What can parents do to make feeding enjoyable, successful and nutritious?

  • Present food in a form a child can handle.  This will vary according to age.  When babies first start to eat, they depend on pureed food.  As they grow and have teeth and a greater ability to chew, different textures and consistencies can be introduced.
  • Offer eating tools that your child can master.  Children do better with a small fork or spoon.  As their fine motor skills develop, they can be introduced to the same tools used by the rest of the family.
  • Help your child participate in family meals.  When other family members are enjoying a meal it’s enjoyable for the child to eat.  Nobody likes to eat alone.  Family meal time also provides an excellent opportunity for language development, when children hear the names of food and also share everyone’s daily events.

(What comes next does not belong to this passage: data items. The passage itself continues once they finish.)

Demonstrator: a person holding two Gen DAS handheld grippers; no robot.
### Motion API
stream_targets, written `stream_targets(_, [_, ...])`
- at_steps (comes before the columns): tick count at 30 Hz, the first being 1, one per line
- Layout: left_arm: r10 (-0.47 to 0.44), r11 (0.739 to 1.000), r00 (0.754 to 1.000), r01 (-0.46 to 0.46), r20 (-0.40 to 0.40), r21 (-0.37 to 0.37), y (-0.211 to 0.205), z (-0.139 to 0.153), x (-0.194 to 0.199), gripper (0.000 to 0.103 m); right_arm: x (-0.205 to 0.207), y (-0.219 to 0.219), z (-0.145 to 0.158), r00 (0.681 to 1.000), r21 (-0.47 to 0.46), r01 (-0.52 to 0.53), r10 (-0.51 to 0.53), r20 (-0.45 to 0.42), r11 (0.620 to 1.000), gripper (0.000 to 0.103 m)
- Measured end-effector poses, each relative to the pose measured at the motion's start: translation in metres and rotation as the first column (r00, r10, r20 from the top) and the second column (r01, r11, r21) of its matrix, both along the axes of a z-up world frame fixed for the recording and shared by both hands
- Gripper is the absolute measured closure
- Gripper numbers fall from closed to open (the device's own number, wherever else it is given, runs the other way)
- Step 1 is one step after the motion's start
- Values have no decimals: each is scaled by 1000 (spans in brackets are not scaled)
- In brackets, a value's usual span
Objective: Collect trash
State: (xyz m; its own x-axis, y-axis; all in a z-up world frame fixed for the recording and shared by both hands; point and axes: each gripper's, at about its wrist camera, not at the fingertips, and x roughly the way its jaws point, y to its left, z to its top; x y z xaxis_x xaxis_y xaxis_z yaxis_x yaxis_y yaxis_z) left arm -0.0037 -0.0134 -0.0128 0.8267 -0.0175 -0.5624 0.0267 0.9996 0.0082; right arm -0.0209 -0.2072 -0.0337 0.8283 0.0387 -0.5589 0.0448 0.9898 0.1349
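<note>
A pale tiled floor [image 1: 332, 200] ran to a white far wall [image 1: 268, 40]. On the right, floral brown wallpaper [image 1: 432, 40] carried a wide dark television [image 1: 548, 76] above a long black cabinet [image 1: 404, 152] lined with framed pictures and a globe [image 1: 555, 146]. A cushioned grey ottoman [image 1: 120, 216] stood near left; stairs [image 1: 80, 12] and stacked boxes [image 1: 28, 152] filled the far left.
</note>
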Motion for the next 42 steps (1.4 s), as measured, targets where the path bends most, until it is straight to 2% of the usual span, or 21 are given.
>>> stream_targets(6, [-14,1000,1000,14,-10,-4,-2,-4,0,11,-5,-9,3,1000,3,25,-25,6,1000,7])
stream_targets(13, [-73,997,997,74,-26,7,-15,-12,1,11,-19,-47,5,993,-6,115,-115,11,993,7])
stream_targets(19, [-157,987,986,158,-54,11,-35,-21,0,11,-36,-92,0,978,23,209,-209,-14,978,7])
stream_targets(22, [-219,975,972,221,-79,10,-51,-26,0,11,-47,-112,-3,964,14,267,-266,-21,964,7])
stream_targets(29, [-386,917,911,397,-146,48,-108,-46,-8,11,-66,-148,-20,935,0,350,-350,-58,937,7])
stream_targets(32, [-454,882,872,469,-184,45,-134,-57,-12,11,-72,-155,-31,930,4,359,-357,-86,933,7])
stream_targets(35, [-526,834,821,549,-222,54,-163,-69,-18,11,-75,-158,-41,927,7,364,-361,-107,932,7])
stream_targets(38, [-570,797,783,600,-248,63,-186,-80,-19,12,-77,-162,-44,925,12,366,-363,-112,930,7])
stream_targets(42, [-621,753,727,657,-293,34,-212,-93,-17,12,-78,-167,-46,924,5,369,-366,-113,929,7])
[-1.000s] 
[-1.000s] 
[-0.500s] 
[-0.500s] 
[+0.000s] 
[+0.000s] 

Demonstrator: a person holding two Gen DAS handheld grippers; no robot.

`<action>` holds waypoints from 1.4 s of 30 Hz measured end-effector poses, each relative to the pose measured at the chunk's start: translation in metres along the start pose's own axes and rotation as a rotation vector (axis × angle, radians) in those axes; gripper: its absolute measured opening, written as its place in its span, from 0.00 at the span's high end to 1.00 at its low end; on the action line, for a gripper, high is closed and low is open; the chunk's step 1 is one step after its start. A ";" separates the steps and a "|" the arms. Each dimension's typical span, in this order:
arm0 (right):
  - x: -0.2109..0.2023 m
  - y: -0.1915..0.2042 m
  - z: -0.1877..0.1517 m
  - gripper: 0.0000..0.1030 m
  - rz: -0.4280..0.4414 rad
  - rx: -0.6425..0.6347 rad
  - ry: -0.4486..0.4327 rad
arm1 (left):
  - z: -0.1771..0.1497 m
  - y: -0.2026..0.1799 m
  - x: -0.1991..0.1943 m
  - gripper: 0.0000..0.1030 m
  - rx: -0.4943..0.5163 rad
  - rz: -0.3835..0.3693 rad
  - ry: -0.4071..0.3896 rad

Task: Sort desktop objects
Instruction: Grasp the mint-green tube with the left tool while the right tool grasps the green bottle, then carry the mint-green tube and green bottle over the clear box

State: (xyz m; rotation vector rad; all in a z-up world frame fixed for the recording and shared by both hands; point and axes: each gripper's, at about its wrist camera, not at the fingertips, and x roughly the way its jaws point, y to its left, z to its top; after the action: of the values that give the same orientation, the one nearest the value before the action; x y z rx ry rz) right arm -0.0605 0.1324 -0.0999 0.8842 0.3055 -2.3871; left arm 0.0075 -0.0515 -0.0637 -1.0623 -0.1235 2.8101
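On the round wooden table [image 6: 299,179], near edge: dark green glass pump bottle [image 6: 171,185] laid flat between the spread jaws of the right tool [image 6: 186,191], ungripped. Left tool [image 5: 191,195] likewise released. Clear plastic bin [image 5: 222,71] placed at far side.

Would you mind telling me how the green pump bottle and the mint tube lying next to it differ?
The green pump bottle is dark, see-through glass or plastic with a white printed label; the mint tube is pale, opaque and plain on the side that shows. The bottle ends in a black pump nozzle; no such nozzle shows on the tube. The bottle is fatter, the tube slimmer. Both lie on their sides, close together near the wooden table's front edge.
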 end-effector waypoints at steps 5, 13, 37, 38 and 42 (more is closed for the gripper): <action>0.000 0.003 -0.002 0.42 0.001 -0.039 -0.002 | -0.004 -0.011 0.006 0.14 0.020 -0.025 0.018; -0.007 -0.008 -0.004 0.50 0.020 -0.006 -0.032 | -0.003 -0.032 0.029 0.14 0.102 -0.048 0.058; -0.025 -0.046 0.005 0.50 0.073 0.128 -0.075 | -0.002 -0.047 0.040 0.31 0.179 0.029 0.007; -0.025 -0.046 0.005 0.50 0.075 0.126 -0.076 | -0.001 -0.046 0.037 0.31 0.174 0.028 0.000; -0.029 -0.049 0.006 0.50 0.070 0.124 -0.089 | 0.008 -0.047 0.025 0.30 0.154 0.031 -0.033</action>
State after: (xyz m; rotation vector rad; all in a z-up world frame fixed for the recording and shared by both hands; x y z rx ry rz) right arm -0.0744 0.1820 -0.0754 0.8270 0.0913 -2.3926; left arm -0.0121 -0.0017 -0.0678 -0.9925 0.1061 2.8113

Some children may experience problems with drooling:

Some children may have too much saliva which results in drooling.  This may happen for a number of reasons, including certain medications, problems with oral or dental health, or keeping the mouth in an open position. You can help by:

  • Each day during tooth brushing, have your child look in the mirror and practice closing their mouth around the toothbrush.  Being able to close your mouth is the first stage in swallowing on demand and will help your child to develop voluntary control over these muscles.  You may need to show them how to do this. It will be fun if you make it into a game.
  • Make a dental appointment to rule out or address any dental issues that may be contributing to excess drooling.  Be sure to mention the reason for your appointment in advance.
  • Meet with your child’s doctor to discuss their drooling and to rule out or address any breathing or medication issues that affect saliva production.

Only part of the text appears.